> Task statement
Take the listing below and print exactly the lines starting at the line containing "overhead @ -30" and ending at the line containing "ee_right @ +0", both ends included, and no others.
*** Material supplied Section Begins ***
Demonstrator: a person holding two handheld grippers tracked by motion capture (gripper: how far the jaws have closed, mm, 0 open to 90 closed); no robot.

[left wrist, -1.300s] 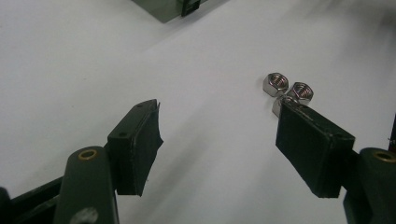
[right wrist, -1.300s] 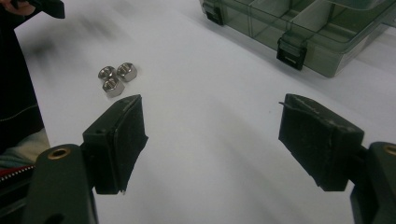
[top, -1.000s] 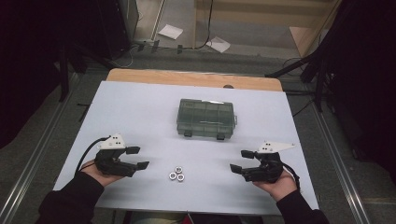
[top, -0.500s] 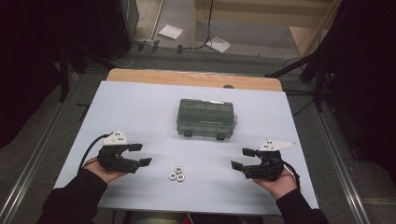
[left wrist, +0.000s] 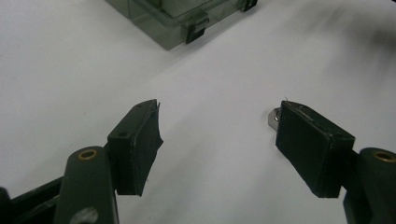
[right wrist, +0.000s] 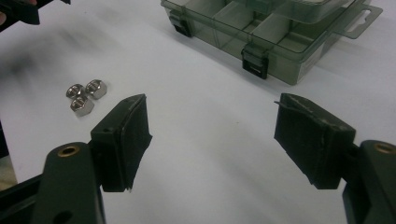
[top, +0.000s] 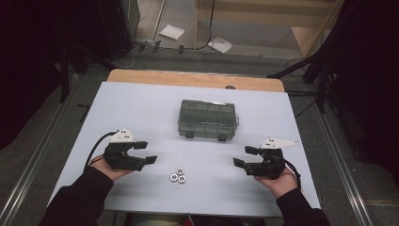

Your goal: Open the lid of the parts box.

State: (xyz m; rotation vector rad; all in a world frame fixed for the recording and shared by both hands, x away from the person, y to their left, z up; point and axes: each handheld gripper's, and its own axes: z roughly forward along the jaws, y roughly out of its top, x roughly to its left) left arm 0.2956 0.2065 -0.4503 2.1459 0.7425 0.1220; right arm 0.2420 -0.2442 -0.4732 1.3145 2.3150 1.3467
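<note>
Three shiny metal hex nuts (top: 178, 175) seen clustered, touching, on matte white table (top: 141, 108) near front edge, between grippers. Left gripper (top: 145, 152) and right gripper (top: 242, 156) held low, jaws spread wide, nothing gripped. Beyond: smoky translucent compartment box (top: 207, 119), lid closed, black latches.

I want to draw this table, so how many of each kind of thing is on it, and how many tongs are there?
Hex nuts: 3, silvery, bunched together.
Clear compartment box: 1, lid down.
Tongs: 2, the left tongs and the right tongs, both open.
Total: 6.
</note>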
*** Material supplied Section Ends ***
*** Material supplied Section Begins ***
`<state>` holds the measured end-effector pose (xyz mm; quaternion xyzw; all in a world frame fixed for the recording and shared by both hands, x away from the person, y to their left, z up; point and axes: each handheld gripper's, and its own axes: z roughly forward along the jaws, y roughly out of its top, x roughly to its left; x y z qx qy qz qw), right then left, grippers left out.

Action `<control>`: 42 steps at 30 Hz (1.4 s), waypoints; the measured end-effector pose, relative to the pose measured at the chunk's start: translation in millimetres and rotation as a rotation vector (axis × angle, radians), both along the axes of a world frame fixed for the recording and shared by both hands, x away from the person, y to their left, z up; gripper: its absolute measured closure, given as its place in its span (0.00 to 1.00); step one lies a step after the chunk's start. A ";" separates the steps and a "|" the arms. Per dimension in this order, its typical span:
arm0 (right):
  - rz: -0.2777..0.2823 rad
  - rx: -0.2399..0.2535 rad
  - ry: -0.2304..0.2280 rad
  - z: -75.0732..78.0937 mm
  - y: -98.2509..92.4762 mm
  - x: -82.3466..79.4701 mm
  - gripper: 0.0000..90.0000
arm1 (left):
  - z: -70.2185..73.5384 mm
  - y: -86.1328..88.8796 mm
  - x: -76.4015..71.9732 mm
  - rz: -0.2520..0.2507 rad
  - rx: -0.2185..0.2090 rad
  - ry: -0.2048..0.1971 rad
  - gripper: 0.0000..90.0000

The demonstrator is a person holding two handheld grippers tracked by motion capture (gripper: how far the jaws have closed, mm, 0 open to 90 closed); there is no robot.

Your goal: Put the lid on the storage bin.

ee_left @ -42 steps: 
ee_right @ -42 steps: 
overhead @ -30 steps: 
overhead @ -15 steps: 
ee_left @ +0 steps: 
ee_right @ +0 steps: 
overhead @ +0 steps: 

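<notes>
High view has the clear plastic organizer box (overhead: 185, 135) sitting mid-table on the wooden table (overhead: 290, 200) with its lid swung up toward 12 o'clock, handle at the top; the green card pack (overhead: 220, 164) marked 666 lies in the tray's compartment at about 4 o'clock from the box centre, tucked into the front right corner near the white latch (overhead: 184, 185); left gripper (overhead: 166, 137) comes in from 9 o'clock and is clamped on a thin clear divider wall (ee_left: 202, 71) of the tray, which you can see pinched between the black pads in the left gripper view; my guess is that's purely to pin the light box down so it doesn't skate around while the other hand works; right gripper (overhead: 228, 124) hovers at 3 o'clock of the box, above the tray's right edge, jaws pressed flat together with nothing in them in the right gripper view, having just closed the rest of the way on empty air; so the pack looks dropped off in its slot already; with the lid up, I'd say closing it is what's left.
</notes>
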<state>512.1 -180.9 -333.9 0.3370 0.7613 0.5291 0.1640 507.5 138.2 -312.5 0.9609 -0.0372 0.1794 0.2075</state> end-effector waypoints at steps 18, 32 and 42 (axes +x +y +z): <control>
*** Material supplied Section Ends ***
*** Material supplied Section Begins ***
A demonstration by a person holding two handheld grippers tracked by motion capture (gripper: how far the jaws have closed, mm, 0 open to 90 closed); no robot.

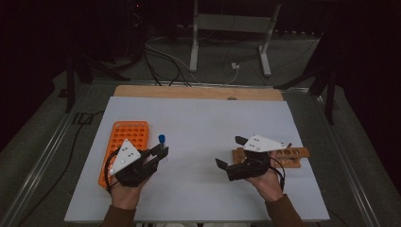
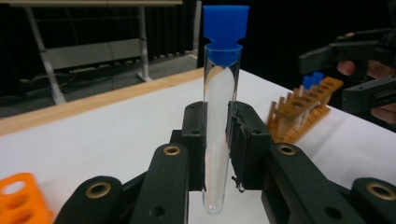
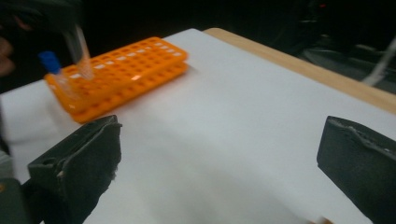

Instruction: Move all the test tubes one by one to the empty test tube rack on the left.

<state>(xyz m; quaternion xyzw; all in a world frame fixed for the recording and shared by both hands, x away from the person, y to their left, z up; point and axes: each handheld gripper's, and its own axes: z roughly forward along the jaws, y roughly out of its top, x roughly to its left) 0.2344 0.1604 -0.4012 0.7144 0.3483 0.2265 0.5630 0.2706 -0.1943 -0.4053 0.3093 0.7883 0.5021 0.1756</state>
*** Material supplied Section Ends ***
> Output for this task
overhead @ -30 steps: 
overhead @ -15 steps: 
ee_left @ +0 steps: 
ee_right @ +0 steps: 

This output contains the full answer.